Don't have a paella pan? Use a large wok. It also does a fine job with arroz con pollo — brown the chicken, cook the sofrito and tomato sauce, then add the rice and other ingredients. I've even made tortilla omelets in my wok. Start by stir-frying the vegetables in the wok, then add the mixture of egg and cheese. Set the entire thing in the oven (set on a wok ring) and bake.
A cast-iron wok over gas heat is the best choice. But in a pinch, a large cast-iron skillet can be substituted. A stainless or carbon steel wok also can be used, though you may find you need to use more oil to prevent sticking. Never use nonstick woks for high-heat frying; they aren't made to tolerate extreme heat.
Because speed is essential when cooking at high heat in a wok, it's important to have all ingredients prepped ahead. If you are using a small wok or a skillet, you may need to cook the meat in two batches. Avoid crowding the pan, as this cools it. The meat also should be cooked in two batches if your stove is electric, which does not maintain temperature as well as gas.
Stainless steel spatulas with a wooden handle and curved edge work best with steel or cast-iron woks.
This dish is best served with rice, especially red or brown. Start the rice cooking as you prep your ingredients so everything is ready at the same time.
Start to finish: 30 minutes
1 tablespoon tamari or good (MSG-free) soy sauce
1 teaspoon medium drinking sherry
2 teaspoons of cornstarch
2 pinches white pepper
1 pound 90 per cent lean ground beef
1 tablespoon canola or other high-heat oil, divided
1 medium yellow onion, finely chopped
1/2 medium green bell pepper, cored and finely chopped
1/2 medium red bell pepper, cored and finely chopped
2 cloves garlic, diced
2 plum tomatoes, finely chopped
1/4 cup diced green olives with pimentos
1/4 cup raisins
2 teaspoons ground cumin
1 teaspoon dried oregano
1 teaspoon paprika
Juice of 1 lime
Sprigs of fresh cilantro, mint or parsley, to serve
In a medium bowl, whisk together the tamari, sherry, cornstarch and white pepper. Add the ground beef and mix until thoroughly incorporated. Set aside.
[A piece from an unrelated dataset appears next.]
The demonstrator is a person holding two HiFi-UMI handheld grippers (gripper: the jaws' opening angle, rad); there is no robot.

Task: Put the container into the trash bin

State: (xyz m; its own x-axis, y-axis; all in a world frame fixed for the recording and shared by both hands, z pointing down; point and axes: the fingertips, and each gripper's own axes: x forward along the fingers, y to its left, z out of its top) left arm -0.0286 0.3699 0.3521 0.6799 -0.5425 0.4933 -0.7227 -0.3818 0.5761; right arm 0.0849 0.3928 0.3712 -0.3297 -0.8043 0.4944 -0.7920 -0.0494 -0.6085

Set your wok over high and let heat for 1 minute. Add 1/2 tablespoon of the oil and heat until it shimmers. Add the onion and both bell peppers. As soon as they hit the wok, immediately stir them around the pan. Cook for 5 minutes, or until the onions and peppers are just barely cooked and still firm and colorful.
Transfer the vegetables to a plate. Use paper towels to dry the wok, then return it to the heat.
When the wok is hot again, add the remaining 1/2 tablespoon of oil and heat until it shimmers. Add the garlic first, then immediately add the ground beef.
Use the back of the spatula to spread the beef across the wok as if frying a wide burger. Let the meat sear on one side until golden brown. This gives your meat a crispy exterior with juicy interior. You can test for doneness by flipping beef in the centre of your wok where the heat is the hottest. If it is golden brown, flip all the beef and start breaking it up with your spatula.
Once the beef is just cooked (when you don't see any red, about 7 minutes), return the onion-pepper mixture to the pan. Add the tomatoes, olives, raisins, cumin, oregano and paprika. Mix well, then reduce heat to medium and fry for 5 minutes. Stir in the lime juice.
Serve spooned over rice and topped with fresh cilantro, mint or parsley.
Nutrition information per serving (values are rounded to the nearest whole number): 340 calories; 160 calories from fat (47 per cent of total calories); 17 g fat (5 g saturated; 0.5 g trans fats); 75 mg cholesterol; 19 g carbohydrate; 25 g protein; 3 g fiber; 670 mg sodium.